The United States and Russia possess around 90 percent of the world's nuclear weapons.

U.S. Defense Secretary Lloyd Austin and his Russian counterpart, Sergei Shoigu, have spoken by telephone about ongoing "strategic stability" talks launched last month after a recent presidential summit.

Pentagon spokesman John Kirby said on August 11 Austin and Shoigu discussed "transparency and risk-reduction efforts following the July 28 resumption of the U.S.-Russia Strategic Stability Dialogue."

The Russian Defense Ministry said the two talked about "the results of bilateral consultations on strategic stability, as well as issues of global and regional security."
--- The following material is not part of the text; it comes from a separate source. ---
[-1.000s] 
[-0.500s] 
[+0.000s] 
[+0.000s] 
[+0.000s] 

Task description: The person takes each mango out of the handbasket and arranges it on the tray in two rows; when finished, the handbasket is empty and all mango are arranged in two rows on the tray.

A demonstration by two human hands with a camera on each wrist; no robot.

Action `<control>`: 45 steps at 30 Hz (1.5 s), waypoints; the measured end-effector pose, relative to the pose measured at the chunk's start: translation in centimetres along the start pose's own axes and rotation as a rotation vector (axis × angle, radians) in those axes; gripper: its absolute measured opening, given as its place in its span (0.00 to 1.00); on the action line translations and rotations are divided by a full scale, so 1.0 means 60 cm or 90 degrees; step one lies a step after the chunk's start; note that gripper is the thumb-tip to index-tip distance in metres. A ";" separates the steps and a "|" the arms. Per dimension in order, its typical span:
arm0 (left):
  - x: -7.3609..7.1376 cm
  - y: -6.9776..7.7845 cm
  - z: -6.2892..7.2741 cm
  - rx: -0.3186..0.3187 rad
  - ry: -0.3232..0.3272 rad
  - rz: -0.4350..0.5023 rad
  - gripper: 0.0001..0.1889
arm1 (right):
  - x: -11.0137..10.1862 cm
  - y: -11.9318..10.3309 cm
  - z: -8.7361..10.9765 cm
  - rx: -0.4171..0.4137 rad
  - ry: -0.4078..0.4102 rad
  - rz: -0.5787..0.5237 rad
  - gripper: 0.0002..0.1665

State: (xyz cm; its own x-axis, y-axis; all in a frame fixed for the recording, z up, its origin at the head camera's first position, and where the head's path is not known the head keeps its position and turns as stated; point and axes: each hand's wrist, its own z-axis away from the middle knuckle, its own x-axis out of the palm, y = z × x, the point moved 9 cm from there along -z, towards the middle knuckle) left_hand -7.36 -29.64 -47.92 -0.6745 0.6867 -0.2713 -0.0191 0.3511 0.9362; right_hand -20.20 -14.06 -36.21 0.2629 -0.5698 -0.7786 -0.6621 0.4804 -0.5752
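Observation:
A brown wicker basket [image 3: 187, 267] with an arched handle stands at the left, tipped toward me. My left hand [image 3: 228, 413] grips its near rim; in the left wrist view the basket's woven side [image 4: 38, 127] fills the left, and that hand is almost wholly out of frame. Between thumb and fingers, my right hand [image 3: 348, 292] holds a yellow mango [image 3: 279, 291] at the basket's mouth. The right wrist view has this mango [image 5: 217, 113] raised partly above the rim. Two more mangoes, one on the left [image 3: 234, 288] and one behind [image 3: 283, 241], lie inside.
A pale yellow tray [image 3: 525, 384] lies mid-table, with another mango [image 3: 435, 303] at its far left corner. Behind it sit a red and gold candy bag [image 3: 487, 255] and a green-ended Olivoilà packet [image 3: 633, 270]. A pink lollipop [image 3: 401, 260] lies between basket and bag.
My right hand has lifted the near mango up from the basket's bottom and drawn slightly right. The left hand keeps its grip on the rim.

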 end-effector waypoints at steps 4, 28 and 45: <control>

U.S. President Joe Biden and Russian President Vladimir Putin agreed at a summit at Lake Geneva in June to launch a bilateral dialogue on strategic stability to "lay the groundwork for future arms control and risk reduction measures" and officials from both sides met on July 28 in Geneva.

The rivals have been looking at specific issues such as how to move beyond the New START treaty that Biden and Putin have agreed to extend until 2026.

The United States and Russia possess around 90 percent of the world's nuclear weapons.

Moscow has said it wants Britain and France to become part of wider nuclear arms-control talks with the United States, while Washington continues to seek China's inclusion in the negotiations.

Deputy Secretary of State Wendy Sherman led the U.S. delegation and Deputy Foreign Minister Sergei Ryabkov led the Russian side for the one-day kickoff of the strategic security talks in Geneva on July 28.

The precise agenda of the talks has not been made public.

Both sides have said a further plenary round of high-level talks will take place in late September.